Special Ed and AYP – Does Not Compute

So it begins here in Maine, a high performing school from a higher income community meets all the NCLB requirements to meet AYP in all regards, except for their Special Education students. Who caused the entire school to not meet the NCLB guidelines and be considered a failing school.

Falmouth Elementary school fails to meet federal standards | The Forecaster –

“For the first time, a Falmouth school did not meet adequate yearly progress required by the federal No Child Left Behind Act.

The third and fourth grades at Plummer-Motz School failed to meet the standard for the 2010-2011 school year, based on testing in the fall of 2010.

“We didn’t make AYP with students with disabilities,” said Lunt School teacher Joy Halligan, who put together the district report cards and Title 1 reports with a small group of other teachers.”

Read the link to read the entire article:  Falmouth elementary school fails to meet federal standards | The Forecaster.

I am no doubt biased as a Special Educator in a different district after reading this article, but I can read between the lines and hear if not for “those” special ed students we would have made AYP.  This article was in the local Falmouth paper and simply put the “facts” of their local school “failing” on the table.

But I have to ask how will those Special Education students feel when it is “pointed” out to them by their classmates that their school failed because of them? How their parents will respond when other parents start talking about how it is the Special Education students fault that their school failed? How will Special Education teachers respond to their peer’s “kind” comments. How will administrators respond to the negativity that the Special Education department and students will have as a result of “their” failure?

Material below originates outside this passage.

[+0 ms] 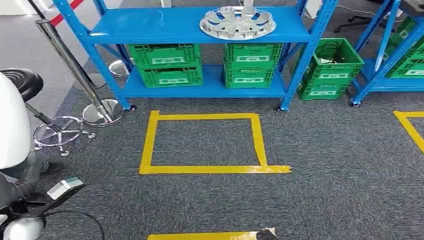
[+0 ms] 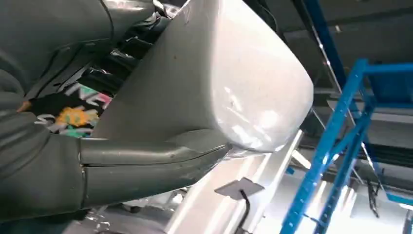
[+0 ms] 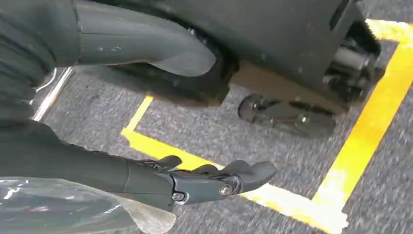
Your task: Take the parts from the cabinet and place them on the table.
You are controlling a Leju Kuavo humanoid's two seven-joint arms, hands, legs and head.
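Head view: silver wheel cover (image 1: 238,21) lies flat on top shelf of blue rack (image 1: 200,90), untouched, robot well back from it. Right hand (image 3: 204,183) hangs over carpet, fingers loose, holding nothing. Left hand (image 2: 141,163): thumb visible, grip impossible to judge.

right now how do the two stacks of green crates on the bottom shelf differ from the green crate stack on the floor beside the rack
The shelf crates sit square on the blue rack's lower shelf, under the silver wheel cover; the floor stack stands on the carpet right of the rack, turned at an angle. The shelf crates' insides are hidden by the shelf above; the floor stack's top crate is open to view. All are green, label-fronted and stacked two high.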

In the final paragraph the paper states that the

“The Special Education Department “is definitely looking at all kinds of ways to improve this,” Halligan said.”

Yes the Special Education there and in other communities will be under tremendous pressure to teach the Special Education students how to pass these “standardized tests”.  The paper does not discuss how previous testing accommodations or modification that were appropriate in the MEA standardized tests are no longer allowed in the NECAP standardized assessments, which decreased Special Education students scores even further than they were in the past. How will those standardized test requirements to meet proficiency on this test, meet the individual needs that those students have in their Individual Education Plan.  Who wins and who looses? Which is more important the student’s needs or the school’s need to meet AYP, is there a middle ground?

Think about the differences between the words:

  • Standardized
  • Individualized

There is a huge difference between the two and they are both are key to laws that schools have to apply to Special Education students, but which one has precedence? It sure does look like the standardized testing requirements of NCLB are taking precedence over the Individualized Education Plans of the IDEA in today’s world.

It seems to me that Special Education students are in Special Education for a reason, their other formal standardized test scores already say that many of them are not at or near grade level expectations and may never reach grade level and yet our present educational system is penalizing them.  Great system – yeah right.

The theory behind having Special Education students included in the scores was so that they will not be “neglected” or “forgotten” and that their instruction will become more rigorous and that the students and their teachers will receive more resources to see that they meet the grade level standardized tests if their scores affected the whole school.

This was the theory behind the requirement, but what is the reality of this double-edged requirement? Are Special Education students receiving the resources they need to make dramatic educational improvements to meet grade level proficiency standards on these required standardized tests?  I really don’t know, but I am not optimistic that it is happening in enough school systems or that something a little more likely is an unrealistic requirement for many of our Special Education students.

Which raises the question (that has been asked ever since NCLB was passed) if a student has been identified meeting the eligibility requirements for Special Education services, how difficult is it for them to achieve the required dramatic academic growth, needed to meet standardized grade level expectations from those students.  Whose formal evaluations have already shown them to be well below grade level?

This is the question that is being answered now, as the AYP standards are raised and Special Education student’s scores are not improving at a sufficient rate to meet the artificial standards, which is in turn “causing” schools to fail.

The public better get used to this kind of newspaper report on their local public school systems, no matter what kind socio-economic area,  it might be located in and be prepared for the consequences of what NCLB is doing to our educational system.  Which requires 100% of their students to meet the grade level proficiency on standardized tests by then by 2014 – a statistical impossibility that has been discussed ad nauseum since the law was passed and nothing has been done about it.  It almost seems like a certain part of our educational system or others want our public schools to be labelled as “failing”. If so that is a scary thought and what is their agenda.

However, these so-called failing public schools will not really be all that different than they were before or are today, when they were considered a successful school, it was  just that they couldn’t continue to meet the unrealistic requirements of NCLB.

Yet another example of how NCLB is educating our students, but what are they teaching them, that is the question?